Quality control: product quality reviews

Under EU and FDA GMP regulations companies are required to perform APRs (FDA GMP) or PQRs (EU GMP). There are differences between the two types of review:

• 21 CFR 211.180(e)(1): “A review of a representative number of batches, whether approved or rejected, and, where applicable, records associated with the batch.”¹
• EU GMP Chapter 1 clause 1.10: “Regular periodic or rolling quality reviews of all authorized medicinal products, …. objective of verifying the consistency of the existing process, the appropriateness of current specifications for both starting materials and finished product, to highlight any trends and to identify product and process improvements. Such reviews should normally be conducted and  documented annually.”²

The EU requirement for PQR is more comprehensive and requires substantial data retrieval and trending of data. The requirement for a PQR must be designed into laboratory informatics applications so that a multitude of spreadsheets are generated for PQRs.

Mladek and Dathe mentioned that both their companies are involved in the development of additional databases or data lakes for handling PQR data.  Data are abstracted from the source systems such as enterprise resource planning (ERP) and LIMS then transferred to the data repositories. It is important to understand that data integrity must be maintained during the transfer so that any conclusions made are based on firm data. Furthermore, both interviewees mentioned that interpretation of analytical data needs review by analytical scientists who understand the meaning of the data rather than statisticians who do not.

Summary

Collaboration between regulated analytical development and quality control laboratories requires integrity and compliance of the data shared. Method transfer between the two departments is enhanced by using the same informatics solutions. This facilitates ease of data sharing, not just during the method transfer process but in the years afterwards, in case of problems and unknown impurities observed.

References

1.  21 CFR 211 Current Good Manufacturing Practice for Finished Pharmaceutical Products. 2008, Food and Drug Administration: Sliver Spring, MD.

2. EudraLex - Volume 4 Good Manufacturing Practice (GMP) Guidelines, Chapter 1 Pharmaceutical Quality System. 2013, European Commission: Brussels.

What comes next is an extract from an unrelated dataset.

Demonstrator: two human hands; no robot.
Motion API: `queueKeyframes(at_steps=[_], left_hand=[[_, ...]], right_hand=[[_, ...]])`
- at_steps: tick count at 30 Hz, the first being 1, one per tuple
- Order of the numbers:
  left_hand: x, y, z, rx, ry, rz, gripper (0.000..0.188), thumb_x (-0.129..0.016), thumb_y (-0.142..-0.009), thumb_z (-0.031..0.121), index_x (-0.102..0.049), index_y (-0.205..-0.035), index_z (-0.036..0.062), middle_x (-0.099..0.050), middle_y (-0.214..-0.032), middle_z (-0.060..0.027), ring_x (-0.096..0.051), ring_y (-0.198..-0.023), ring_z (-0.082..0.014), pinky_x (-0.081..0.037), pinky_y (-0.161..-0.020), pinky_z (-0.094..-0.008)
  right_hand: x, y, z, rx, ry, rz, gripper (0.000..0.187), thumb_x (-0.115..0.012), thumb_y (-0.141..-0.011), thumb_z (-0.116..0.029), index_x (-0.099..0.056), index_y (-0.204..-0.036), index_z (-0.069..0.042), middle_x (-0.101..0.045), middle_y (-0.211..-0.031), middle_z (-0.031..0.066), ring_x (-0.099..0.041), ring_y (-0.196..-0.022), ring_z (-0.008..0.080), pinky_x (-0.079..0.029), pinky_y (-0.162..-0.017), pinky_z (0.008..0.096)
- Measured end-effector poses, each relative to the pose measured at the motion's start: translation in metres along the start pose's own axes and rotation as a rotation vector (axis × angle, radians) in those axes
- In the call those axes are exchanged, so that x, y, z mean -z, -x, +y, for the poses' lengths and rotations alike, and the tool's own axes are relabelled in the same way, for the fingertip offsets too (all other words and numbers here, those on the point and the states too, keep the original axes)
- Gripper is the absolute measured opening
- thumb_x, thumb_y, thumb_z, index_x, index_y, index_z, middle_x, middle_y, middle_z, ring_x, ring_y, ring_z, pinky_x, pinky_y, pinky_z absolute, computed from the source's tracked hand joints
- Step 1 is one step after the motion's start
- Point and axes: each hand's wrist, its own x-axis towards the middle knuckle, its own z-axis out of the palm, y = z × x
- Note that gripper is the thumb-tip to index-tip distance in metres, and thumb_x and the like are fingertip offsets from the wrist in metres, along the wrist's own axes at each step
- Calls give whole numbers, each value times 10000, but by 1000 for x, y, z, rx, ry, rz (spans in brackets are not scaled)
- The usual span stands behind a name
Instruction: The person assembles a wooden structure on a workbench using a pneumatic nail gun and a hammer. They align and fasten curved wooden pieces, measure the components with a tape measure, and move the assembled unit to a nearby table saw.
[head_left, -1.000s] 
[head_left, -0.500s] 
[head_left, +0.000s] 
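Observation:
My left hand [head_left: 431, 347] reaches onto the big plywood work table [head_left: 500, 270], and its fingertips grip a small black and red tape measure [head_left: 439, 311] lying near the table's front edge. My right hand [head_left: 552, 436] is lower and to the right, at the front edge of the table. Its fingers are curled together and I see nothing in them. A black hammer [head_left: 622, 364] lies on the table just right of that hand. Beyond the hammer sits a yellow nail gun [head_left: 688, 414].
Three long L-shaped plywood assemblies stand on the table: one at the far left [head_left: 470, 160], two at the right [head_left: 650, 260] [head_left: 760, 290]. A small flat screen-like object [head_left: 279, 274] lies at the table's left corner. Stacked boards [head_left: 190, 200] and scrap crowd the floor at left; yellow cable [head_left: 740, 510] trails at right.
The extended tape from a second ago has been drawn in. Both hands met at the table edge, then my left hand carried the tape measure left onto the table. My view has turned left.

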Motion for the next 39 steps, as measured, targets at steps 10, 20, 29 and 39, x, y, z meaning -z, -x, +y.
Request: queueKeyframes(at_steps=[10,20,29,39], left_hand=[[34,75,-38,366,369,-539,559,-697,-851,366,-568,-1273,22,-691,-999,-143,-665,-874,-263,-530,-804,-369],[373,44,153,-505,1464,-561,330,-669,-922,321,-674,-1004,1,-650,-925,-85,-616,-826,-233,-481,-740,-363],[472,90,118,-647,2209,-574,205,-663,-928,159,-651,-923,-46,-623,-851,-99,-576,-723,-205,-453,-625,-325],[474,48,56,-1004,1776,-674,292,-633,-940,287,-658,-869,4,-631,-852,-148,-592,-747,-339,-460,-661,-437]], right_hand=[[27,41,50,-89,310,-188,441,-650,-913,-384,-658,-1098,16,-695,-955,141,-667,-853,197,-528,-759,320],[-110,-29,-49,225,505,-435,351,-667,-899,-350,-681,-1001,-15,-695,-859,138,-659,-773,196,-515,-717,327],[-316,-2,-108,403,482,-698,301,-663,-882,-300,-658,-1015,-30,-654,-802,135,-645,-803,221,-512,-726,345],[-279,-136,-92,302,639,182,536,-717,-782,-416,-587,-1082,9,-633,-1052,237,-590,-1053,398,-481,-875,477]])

3. FDA Guidance for Industry Data Integrity and Compliance With Drug CGMP Questions and Answers 2018, Food and Drug Administration: Silver Spring, MD.

4. PIC/S PI-041 Good Practices for Data Management and Integrity in Regulated GMP / GDP Environments Draft. 2021, Pharmaceutical Inspection Convention / Pharmaceutical Inspection Cooperation Scheme: Geneva.

5. FDA Compliance Program Guide CPG 7346.832 Pre-Approval Inspections. 2019, Food and Drug Administration: Silver Spring, MD.